In het boek ‘Het Laatste Gevecht’ uit de Kronieken van Narnia van C.S. Lewis trekt een lange stoet van wezens uit de Narnia-wereld naar een grote poort waar Aslan, de menselijke kinder en de Sterren staan te wachten. Alle wezens kijken Aslan in het gelaat, waarbij hun eigen gezicht onherroepelijk verandert. Er zijn er, welks gezicht verschrikkelijk vertrekt en zij verliezen alle redelijkheid en verdwijnen in het duister, links van de poort. Anderen zien op naar de Leeuw, en zij believen Hem maar zijn ook verschrikt tegelijkertijd terwijl zij door de poort gaan. Zij zijn de ‘happy creatures’. Het is voor deze wezens een nieuwe wereld die zij vinden aan de andere zijde, een wereld vrij van Schaduw en dood. Een wereld, anders dan dit Middengaarde tussen Eergaard en Zalgaard. Iets dergelijks zal hebben plaatsgevonden in de Oude Hel zoals ik mij dat voorstel. Als ge er baat bij hebt, neem het mee. Anders, laat het en ga verder… ‘Altijd verder, altijd hoger!’ zegt de Eenhoorn Juweel.

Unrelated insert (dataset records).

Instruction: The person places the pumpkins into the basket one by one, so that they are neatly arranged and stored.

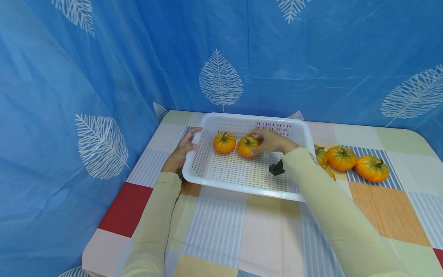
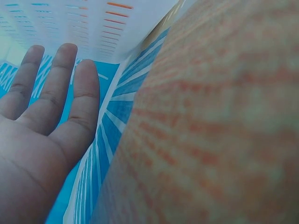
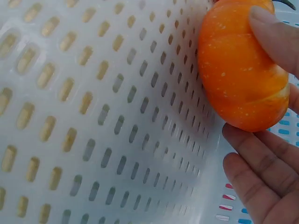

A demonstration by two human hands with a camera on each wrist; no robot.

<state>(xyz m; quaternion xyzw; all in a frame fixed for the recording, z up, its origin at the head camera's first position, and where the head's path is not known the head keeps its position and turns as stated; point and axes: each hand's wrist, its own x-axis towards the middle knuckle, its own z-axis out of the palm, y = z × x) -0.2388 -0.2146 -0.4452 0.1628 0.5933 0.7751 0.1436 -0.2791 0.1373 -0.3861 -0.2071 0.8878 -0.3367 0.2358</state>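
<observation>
In the head view a white plastic basket (image 1: 238, 186) with slotted walls stands on the table. Two small orange pumpkins are inside it. One pumpkin (image 1: 224, 142) sits near the basket's left wall. The other pumpkin (image 1: 247, 146) is held by my right hand (image 1: 271, 141), thumb on one side and fingers on the other, as the right wrist view shows with the pumpkin (image 3: 243, 70) close up. My left hand (image 1: 181, 152) is at the basket's left end, its fingers extended by the rim. In the left wrist view the left hand (image 2: 42, 121) has straight, spread fingers.
Several more pumpkins (image 1: 341, 158) lie on the tablecloth right of the basket, partly hidden by the right sleeve. A patchwork-patterned cloth (image 1: 270, 238) covers the table. Blue curtains (image 1: 173, 46) with white leaf prints hang behind and to the left.
</observation>
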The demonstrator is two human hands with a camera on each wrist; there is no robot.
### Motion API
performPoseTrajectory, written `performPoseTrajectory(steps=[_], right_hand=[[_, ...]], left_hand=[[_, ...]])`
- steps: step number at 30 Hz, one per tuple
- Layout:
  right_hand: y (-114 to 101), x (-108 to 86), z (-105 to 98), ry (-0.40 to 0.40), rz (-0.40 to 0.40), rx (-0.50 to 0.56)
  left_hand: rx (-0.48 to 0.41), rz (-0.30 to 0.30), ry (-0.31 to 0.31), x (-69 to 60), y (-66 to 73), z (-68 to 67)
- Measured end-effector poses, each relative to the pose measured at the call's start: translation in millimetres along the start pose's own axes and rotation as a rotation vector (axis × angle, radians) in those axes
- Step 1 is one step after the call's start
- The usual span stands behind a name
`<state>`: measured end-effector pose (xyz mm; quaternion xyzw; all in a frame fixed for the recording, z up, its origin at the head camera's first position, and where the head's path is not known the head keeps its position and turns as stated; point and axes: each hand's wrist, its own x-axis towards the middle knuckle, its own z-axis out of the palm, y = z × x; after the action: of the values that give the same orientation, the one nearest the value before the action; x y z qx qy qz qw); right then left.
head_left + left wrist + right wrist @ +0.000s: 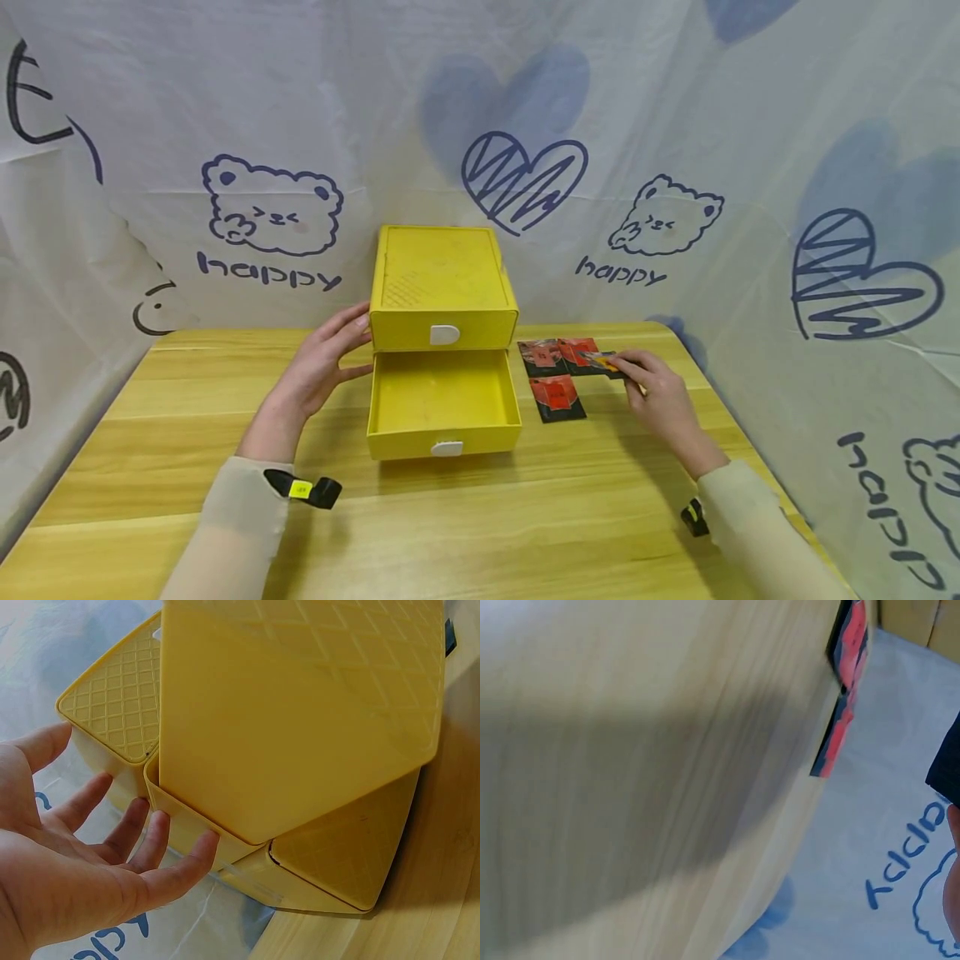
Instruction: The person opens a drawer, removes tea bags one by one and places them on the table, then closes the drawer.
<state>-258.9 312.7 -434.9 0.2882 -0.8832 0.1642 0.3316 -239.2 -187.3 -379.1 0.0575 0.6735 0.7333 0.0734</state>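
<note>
The right hand (pixel 662 402) is pinching a packet (pixel 602 361) at its fingertips, ideally keeping clear of red packets (pixel 557 398) just left, while the left hand's (pixel 318 367) spread fingers are touching the drawer box (pixel 442 271).

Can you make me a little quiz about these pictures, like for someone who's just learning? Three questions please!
1. Pick one: on the boxy yellow plastic drawer unit, which level is pulled out? A) upper B) lower C) neither
2. True or false: in the head view, flat, square red-and-black packets lie right of the unit on the light-brown wooden table.
3. Fill in the blank: the person's ____ hand pinches a small flat item with an orange-yellow patch.

Key:
1. B, the lower drawer.
2. True.
3. Right; that's the right hand.
</note>
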Motion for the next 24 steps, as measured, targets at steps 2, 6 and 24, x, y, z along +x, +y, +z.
performPoseTrajectory(steps=[2,6,24], right_hand=[[3,-2.7,0,-0.028,0.021,-0.017],[8,-7.2,0,-0.080,0.046,-0.037],[25,-20.1,8,-0.366,0.103,-0.045]], left_hand=[[0.000,0.004,-0.002,-0.3,-0.1,0.2],[0.002,0.004,-0.003,-0.5,-0.2,0.3],[-0.001,0.006,-0.002,-0.3,-0.9,-1.1]])
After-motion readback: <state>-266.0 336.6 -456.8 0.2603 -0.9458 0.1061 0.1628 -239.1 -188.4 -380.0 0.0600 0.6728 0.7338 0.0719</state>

Opmerkelijk hoe gemakkelijk Gehenna te verheemduiden is!
Die (Germaanse) wortel *hen-, *han-, *hun- is een zeer mysterieuze. Hij is nooit helemaal ‘bewezen’, maar ik ben ervan overtuigd dat hij bestaat.
Echter, ik vraag me af of Magere Hein er wel bij hoort. Net trof mij een andere mogelijkheid, namelijk dat Hein te verbinden valt met (om)heinen ‘omsluiten, insluiten’. Magere Hein is dan de (magere) Insluiter. En zo te vergelijken met Oudnoords Loki, waarschijnlijk een afleiding bij de wortel van luiken ‘(in)sluiten’. Loki is dan ook de Insluiter. En natuurlijk Grendel. Zie ook dit oude bericht. Wilde speculatie, ik weet het, maar ik moest het even delen.
Verder vind ik Logelaak de meest treffende van je overige voorstellen. Die past ook goed bij Reineraak. (Voor wie het niet weet: Reineraak is de Nederlandse vorm van Oudnoords Ragnarök ‘godenlot’.)
Ten slotte, ik besef nu hoe goed Tartaros (tar-tar-os) te vergelijken is met Gorgoroth (gor-gor-oth), een vlakte in Mordor, Midden-Aarde. Gorgoroth is een reduplicatie van goroth ‘afgrijzen’, en betekent zo ‘groot afgrijzen’.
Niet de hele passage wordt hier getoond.